TASK
Print the data exactly. Omit the pictures.
___ DATA ___
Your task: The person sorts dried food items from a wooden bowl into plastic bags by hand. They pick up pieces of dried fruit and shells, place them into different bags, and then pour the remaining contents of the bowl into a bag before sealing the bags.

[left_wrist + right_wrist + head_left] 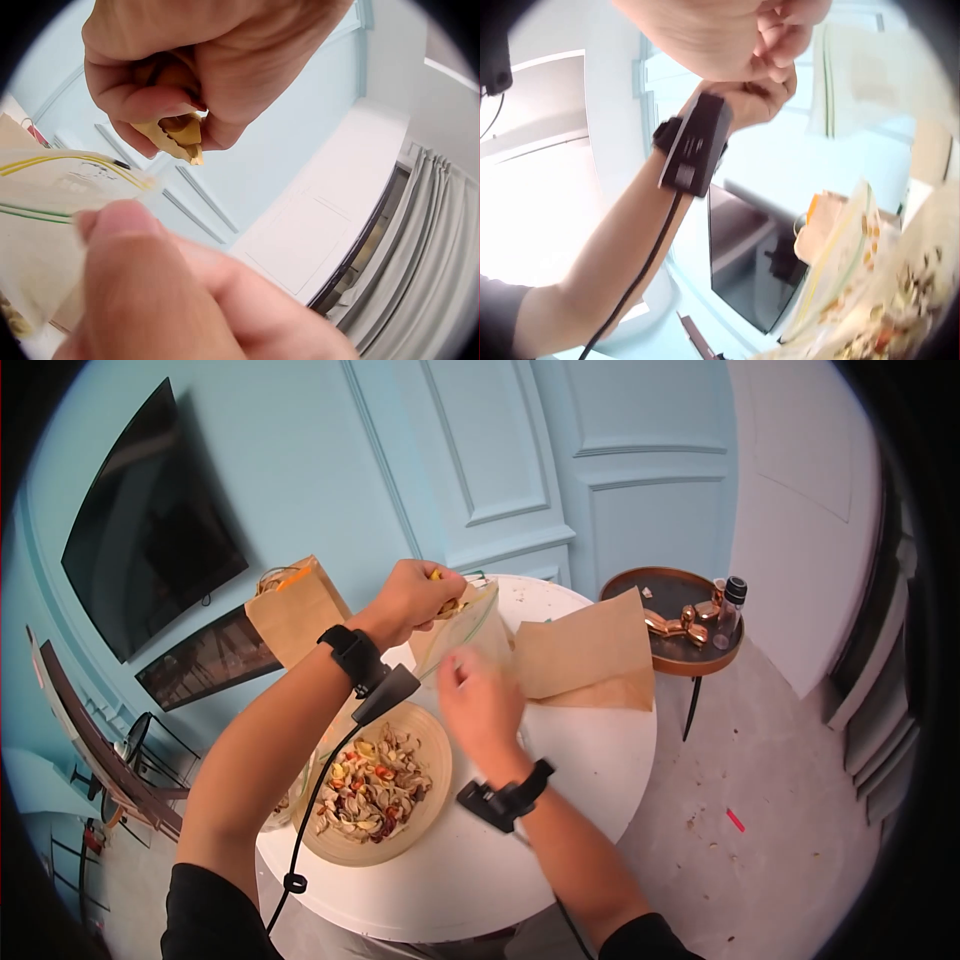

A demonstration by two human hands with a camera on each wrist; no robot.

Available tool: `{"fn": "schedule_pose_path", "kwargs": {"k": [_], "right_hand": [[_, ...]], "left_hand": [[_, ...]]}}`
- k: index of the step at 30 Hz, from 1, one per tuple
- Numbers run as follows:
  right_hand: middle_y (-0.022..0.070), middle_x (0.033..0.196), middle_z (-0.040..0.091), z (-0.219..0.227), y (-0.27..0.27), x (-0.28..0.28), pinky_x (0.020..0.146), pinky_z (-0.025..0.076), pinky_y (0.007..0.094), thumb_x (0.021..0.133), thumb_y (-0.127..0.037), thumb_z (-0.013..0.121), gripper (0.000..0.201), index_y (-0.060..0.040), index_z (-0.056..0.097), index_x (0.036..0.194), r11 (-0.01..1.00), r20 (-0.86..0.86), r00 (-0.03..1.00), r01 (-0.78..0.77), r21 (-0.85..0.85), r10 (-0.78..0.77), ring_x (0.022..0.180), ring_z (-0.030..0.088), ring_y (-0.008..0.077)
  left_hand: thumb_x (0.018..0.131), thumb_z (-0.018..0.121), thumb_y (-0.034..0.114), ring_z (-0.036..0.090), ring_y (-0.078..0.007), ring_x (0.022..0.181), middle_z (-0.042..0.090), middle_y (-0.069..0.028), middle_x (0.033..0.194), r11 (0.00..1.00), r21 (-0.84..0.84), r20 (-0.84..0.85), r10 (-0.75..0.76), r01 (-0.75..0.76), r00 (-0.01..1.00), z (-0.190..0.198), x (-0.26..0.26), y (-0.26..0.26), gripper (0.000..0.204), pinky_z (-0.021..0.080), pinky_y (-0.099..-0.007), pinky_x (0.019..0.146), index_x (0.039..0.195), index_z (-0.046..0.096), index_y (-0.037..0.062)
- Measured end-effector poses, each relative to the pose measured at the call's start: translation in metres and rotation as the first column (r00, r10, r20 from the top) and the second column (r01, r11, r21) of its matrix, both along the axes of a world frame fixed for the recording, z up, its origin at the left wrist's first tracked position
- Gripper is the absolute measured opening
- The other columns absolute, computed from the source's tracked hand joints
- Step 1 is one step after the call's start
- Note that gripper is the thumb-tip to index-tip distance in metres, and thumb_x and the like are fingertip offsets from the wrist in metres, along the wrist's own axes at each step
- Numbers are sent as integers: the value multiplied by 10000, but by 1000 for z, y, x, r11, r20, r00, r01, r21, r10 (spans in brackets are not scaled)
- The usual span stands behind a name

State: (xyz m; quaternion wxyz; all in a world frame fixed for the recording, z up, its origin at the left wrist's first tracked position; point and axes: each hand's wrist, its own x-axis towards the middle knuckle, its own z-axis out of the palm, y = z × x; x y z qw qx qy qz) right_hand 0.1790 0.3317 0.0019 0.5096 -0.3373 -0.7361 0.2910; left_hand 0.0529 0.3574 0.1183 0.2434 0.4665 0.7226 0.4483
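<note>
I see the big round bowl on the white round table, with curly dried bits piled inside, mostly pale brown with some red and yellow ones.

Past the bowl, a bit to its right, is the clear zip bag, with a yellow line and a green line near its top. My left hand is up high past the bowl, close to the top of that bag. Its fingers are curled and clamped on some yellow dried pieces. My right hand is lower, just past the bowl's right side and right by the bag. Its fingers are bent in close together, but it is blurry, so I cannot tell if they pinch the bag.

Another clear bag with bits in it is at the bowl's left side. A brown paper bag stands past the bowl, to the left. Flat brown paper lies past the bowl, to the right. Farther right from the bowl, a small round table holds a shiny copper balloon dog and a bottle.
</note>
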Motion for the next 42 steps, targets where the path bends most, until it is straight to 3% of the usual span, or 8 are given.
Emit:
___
TASK OUTPUT
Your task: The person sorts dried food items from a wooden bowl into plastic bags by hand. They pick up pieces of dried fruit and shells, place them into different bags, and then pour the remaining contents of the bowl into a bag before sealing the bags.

[left_wrist + right_wrist + head_left] 

A demonstration by two human hands with a camera on each wrist; no robot.

Available tool: `{"fn": "schedule_pose_path", "kwargs": {"k": [_], "right_hand": [[_, ...]], "left_hand": [[_, ...]]}}`
- k: index of the step at 30 Hz, from 1, one per tuple
- Numbers run as follows:
  right_hand: middle_y (-0.022..0.070), middle_x (0.033..0.196), middle_z (-0.040..0.091), z (-0.219..0.227), y (-0.27..0.27), x (-0.28..0.28), pinky_x (0.020..0.146), pinky_z (-0.025..0.076), pinky_y (0.007..0.094), thumb_x (0.021..0.133), thumb_y (-0.127..0.037), thumb_z (-0.013..0.121), gripper (0.000..0.201), index_y (-0.060..0.040), index_z (-0.056..0.097), index_x (0.036..0.194), r11 (-0.01..1.00), r20 (-0.86..0.86), r00 (-0.03..1.00), r01 (-0.78..0.77), r21 (-0.85..0.85), r10 (-0.78..0.77), ring_x (0.022..0.180), ring_z (-0.030..0.088), ring_y (-0.008..0.077)
  left_hand: thumb_x (0.018..0.131), thumb_z (-0.018..0.121), thumb_y (-0.034..0.114), ring_z (-0.036..0.090), ring_y (-0.078..0.007), ring_x (0.022..0.181), middle_z (-0.042..0.090), middle_y (-0.069..0.028), middle_x (0.033..0.194), r11 (0.00..1.00), r21 (-0.84..0.84), r20 (-0.84..0.85), r10 (-0.75..0.76), r01 (-0.75..0.76), r00 (-0.01..1.00), z (-0.190..0.198), x (-0.26..0.26), y (-0.26..0.26), gripper (0.000..0.204), pinky_z (-0.021..0.080), pinky_y (-0.099..-0.007), pinky_x (0.019..0.146), index_x (0.039..0.195), index_z (-0.046..0.096), index_y (-0.037..0.062)
- Measured end-effector poses, each relative to the pose measured at the call's start: translation in metres and rotation as the first column (r00, r10, r20 from the top) and the second column (r01, r11, r21) of its matrix, both along the axes of a world frame fixed for the recording, z up, its origin at the left wrist's first tracked position
- Gripper is the absolute measured opening
- The other columns absolute, computed from the source's tracked hand joints
- Step 1 is one step after the call's start
- Note that gripper is the thumb-tip to index-tip distance in metres, and thumb_x and the like are fingertip offsets from the wrist in metres, along the wrist's own axes at each step
- Numbers are sent as integers: the value multiplied by 10000, but by 1000 for z, y, x, r11, r20, r00, r01, r21, r10 (spans in brackets are not scaled)
- The usual span stands behind a name

State: (xyz m; quaternion wxyz; all in a world frame fixed for the recording, z up, its origin at the left wrist's first tracked position; point and axes: each hand's wrist, its own x-axis towards the middle knuckle, its own z-axis out of the palm, y = z × x; x y z qw qx qy qz) right_hand 0.1790 0.3317 0.0019 0.5096 -0.3373 -0.7361 0.2910; left_hand 0.0529 0.3574 0.1183 0.2434 0.4665 0.7226 0.4483
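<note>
I see the big round bowl on the white round table, with curly dried bits piled inside, mostly pale brown with some red and yellow ones.

Past the bowl, a bit to its right, is the clear zip bag, with a yellow line and a green line near its top. My left hand is up high past the bowl, close to the top of that bag. Its fingers are curled and clamped on some yellow dried pieces. My right hand is lower, just past the bowl's right side and right by the bag. Its fingers are bent in close together, but it is blurry, so I cannot tell if they pinch the bag.

Another clear bag with bits in it is at the bowl's left side. A brown paper bag stands past the bowl, to the left. Flat brown paper lies past the bowl, to the right. Farther right from the bowl, a small round table holds a shiny copper balloon dog and a bottle.
</note>
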Motion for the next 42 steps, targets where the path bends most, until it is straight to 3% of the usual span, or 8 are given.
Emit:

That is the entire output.